I never have. My father briefly was part of the Teamsters when the airline he worked for became unionized. I remember he didn't have any sympathy for the air traffic controllers (PATCO) who went on strike in 1981, with those who didn't return to work being fired by President Reagan. Even though he wasn't an air traffic controller, I remember him saying "I took an oath I wouldn't strike." Other than that, other members of my family have belonged to teachers unions. While the unions have given some teachers protection, there's a lot of "bad" that outweighs the good.

Sure, a union can prevent a wrongful firing, but what about firing for "incompetence" or not doing your job. Remember how it took an undercover TV crew to expose UAW autoworkers using their lunch breaks to smoke pot and drink booze? Had it not been for the expose, those workers would probably still have jobs.

I've glanced at a lot of the teacher's union magazines and you can tell the political influence and campaigning in them. The local teacher's union promoted the "One Communist Nation" rally, and I saw scores of AFT members, as well as other unions. All those buses, boxed lunches, etc, etc, were paid for with union dues. Couldn't that money be better spent on the workers they claimed to represent?

Then there's the unholy alliance between unions and the Democrat Party, which is something that needs to be broken up. Look at how Harry Reid got re-elected, when polls showed him losing the race. Don't tell me unions didn't play a role in that. This unholy alliance between unions and Democrats is how the union workers are held in much higher regard than those of us who are non-union. They've become another "special interest group" whom the liberals use for their own political gain.
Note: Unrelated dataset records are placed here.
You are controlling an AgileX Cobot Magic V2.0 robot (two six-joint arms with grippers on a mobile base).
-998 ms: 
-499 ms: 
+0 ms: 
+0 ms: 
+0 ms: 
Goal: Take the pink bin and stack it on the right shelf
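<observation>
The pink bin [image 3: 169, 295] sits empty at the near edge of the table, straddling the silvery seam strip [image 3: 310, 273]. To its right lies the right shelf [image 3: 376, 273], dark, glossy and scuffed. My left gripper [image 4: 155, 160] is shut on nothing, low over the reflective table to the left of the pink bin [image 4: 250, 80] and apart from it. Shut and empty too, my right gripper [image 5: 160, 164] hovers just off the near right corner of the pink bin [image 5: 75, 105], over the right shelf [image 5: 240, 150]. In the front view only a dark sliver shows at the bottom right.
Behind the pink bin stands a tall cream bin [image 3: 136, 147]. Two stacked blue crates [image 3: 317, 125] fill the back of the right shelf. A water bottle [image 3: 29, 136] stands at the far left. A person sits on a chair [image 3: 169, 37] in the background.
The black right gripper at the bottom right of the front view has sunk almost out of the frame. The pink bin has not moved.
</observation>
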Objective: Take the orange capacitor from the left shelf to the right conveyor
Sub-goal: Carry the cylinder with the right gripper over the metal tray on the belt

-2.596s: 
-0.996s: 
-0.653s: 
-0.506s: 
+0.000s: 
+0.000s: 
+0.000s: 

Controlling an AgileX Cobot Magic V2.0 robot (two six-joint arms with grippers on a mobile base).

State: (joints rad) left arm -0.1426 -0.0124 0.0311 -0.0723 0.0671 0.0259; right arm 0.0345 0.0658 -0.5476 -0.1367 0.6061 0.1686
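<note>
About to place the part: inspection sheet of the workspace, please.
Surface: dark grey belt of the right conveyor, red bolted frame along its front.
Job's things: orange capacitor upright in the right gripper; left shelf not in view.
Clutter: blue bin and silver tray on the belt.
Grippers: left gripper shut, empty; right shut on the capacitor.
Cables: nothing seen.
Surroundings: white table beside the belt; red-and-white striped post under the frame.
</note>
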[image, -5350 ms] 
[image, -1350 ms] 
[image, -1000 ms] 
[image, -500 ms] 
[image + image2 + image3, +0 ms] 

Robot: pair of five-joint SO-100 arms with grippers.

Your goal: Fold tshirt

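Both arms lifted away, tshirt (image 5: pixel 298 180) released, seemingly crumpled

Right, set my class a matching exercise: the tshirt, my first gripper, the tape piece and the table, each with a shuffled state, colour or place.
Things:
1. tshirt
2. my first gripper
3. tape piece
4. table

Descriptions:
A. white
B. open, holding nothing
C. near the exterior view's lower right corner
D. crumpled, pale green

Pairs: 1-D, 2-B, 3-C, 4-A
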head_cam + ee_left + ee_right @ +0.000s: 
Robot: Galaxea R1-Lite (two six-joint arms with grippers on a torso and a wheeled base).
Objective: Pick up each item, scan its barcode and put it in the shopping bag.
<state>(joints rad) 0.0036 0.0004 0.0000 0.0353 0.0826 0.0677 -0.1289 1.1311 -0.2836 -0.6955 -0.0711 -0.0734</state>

Which comes to this question to those backing the unions: what about the sacrifices those of us who are non-union employees have made? Many of us, over the last couple of years, have had pay freezes, had to pay more in health care premiums, or had our employer temporarily cut contributions to our 401ks. We did that, because the alternative was perhaps not having a job to go to.

But ask the unions to sacrifice, and then this sense of entitlement crops up, even as they make more money and don't have to pay as much in benefits as non-union workers. I think a lot of Americans are finding their attitude offensive, and is rallying them against these protesters in Wisconsin. It certainly doesn't seem to help the President, who has cast his lot on the side of the unions who have supported him (and he's returned the favor, with Obamacare vouchers).

All I know is that there's probably a lot of non-union workers who'd love to have the jobs the union members aren't doing, because they're too busy protesting.

2 comments:

Wraith said...

Actually, I'm technically still a Teamster, though I haven't paid dues since before the first Republican Revolution.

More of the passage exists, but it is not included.